Legal Departments Face High Data Breach Risk, But Few Easy Solutions
While many employees in an organization handle data on a day-to-day basis, none are perhaps as exposed as those in the legal department. Attorneys, legal operations and supporting staff often work closely with other departments, and in so doing come into contact with very sensitive data. A survey senior business executives found that over half of respondents were most concerned about the theft or disclosure of legal documents and documents legal departments regularly touch, such as contracts and IP and trade secret information. (Corporate Counsel)
The usual approach to securing documents in a high-risk environment is to lock down access or the documents, or both. But any security protocol or mechanism that prevents people from getting things done only brings out the creativity in your staff and raises risks. “Shadow IT” is one example, as is outright violations of policy. You cannot base people’s compensation on their productivity, impede that productivity, and expect them to take it lying down. Elaborate, expensive solutions are not necessary. The more preliminary work you do assessing risks and modeling threats, the more likely you are to see that most of what you want to accomplish can be done cheaply, if not for free.

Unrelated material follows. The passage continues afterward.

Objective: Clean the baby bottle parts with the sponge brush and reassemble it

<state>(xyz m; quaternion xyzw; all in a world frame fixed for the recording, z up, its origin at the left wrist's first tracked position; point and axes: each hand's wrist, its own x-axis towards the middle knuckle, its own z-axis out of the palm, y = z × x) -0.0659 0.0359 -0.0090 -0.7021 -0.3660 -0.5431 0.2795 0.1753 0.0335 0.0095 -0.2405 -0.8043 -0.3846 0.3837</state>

How to Protect Your Practice When Data Breach Hits a Partner
Healthcare data breaches involving protected health information (PHI) are growing increasingly common. Almost 90% of healthcare organizations experienced a data breach in the previous two years. Moreover, 45% of those had suffered more than five breaches within the reporting period. So while practices are monitoring their own in-house security methods to avoid jeopardizing patient data, they also face the threat of a cyberattack on one of their business partners, putting that same information at risk. (Medical Economics)
If the Target stores breach had a lesson it was your cyber security posture is only as sound as the posture of everyone in your supply/vendor/partner chain. The problem is too many are not learning the lesson fast enough. To reiterate: the solution is not exclusively, nor is it necessarily primarily technical in nature. Malicious actors aim to violate trust relationships, which is why unusual or extraordinary communications from partners deserve the same scrutiny as a similar message from a “prince” from Nigeria. Both pose a threat to PHI, but we’ve grown accustomed to ignoring the latter, which is why so many are falling victim to the former. In the immortal words of the Gipper: trust but verify (out of band) and you can avoid becoming another weak link in the chain.